There are two different types of pseudohypoparathyroidism, both of which are caused by abnormal genes. Type I can be further divided into two sub-types: type Ia is caused by a one-gene abnormality, inherited in an autosomal dominant manner (only one parent needs to have the gene for the child to inherit it). This defect also causes short stature, round face, and short hand bones, and is also called Albright's hereditary osteodystrophy.

Type Ib is characterized by resistance to PTH only in the kidneys. As a result, the calcium and phosphate problems are seen, but not the rest of the syndrome. Type Ib is less understood than type Ia. Type II is very similar to type I in its clinical features, but the events that take place in the kidneys are different.

When Albright's hereditary osteodystrophy occurs without hypocalcemia (low levels of calcium in the blood), it is known as pseudopseudohypoparathyroidism.

All forms of pseudohypoparathyroidism are very rare.
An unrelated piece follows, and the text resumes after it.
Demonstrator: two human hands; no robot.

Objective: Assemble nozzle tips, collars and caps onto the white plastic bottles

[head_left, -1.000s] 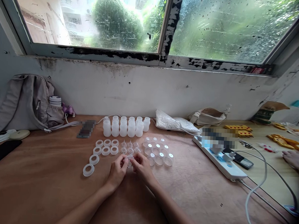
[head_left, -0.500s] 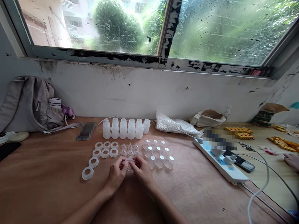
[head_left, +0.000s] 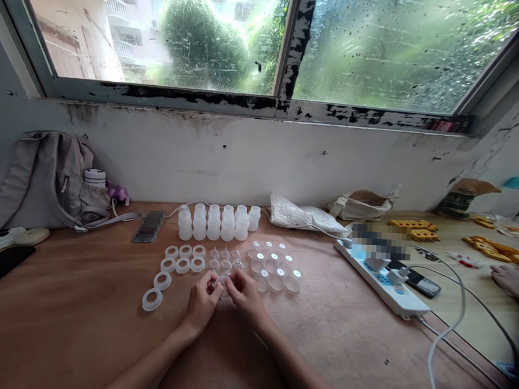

Symptoms are related to low levels of calcium and include sensations of numbness and seizures.

Exams and Tests

Signs related to Albright's hereditary osteodystrophy include:

  • Short stature
  • Round face and short neck
  • Brachydactyly (short hand bones, especially the bone below the 4th finger)
  • Subcutaneous (under the skin) calcification
  • Dimples can replace knuckles on affected digits

Signs of hypocalcemia include:

  • Seizures
  • Tetany (a collection of symptoms including muscle twitches and hand and foot spasms)
  • Cataracts
  • Dental abnormalities

Hypocalcemia typically begins in childhood.

Tests may show:

  • Low serum calcium
  • Elevated serum phosphate
  • Elevated intact PTH
  • Abnormal urinary cAMP response to PTH challenge (Type Ia and Ib)
  • Abnormal gene testing
  • Head MRI or CT scan of the brain showing characteristic changes


Treatment consists of calcium and vitamin D supplements, to maintain high calcium levels without the help of PTH. If serum phosphate stays high, a low-phosphorus diet or phosphate binders (such as calcium carbonate, calcium acetate, or sevelamer HCl) may be necessary.

Outlook (Prognosis)

Hypocalcemia in pseudohypoparathyroidism is usually milder than in other forms of hypoparathyroidism.

Possible Complications

Patients with type Ia pseudohypoparathyroidism have an increased rate of other endocrine abnormalities (such as hypothyroidism and hypogonadism

Complications of hypocalcemia associated with pseudohypoparathyroidism may include seizures and other endocrine problems, leading to lowered sexual drive and lowered sexual development, lowered energy levels, and increased weight.

When to Contact a Medical Professional

Call your health care provider if you or your child have any symptoms of hypocalcemia or other features of pseudohypoparathyroidism.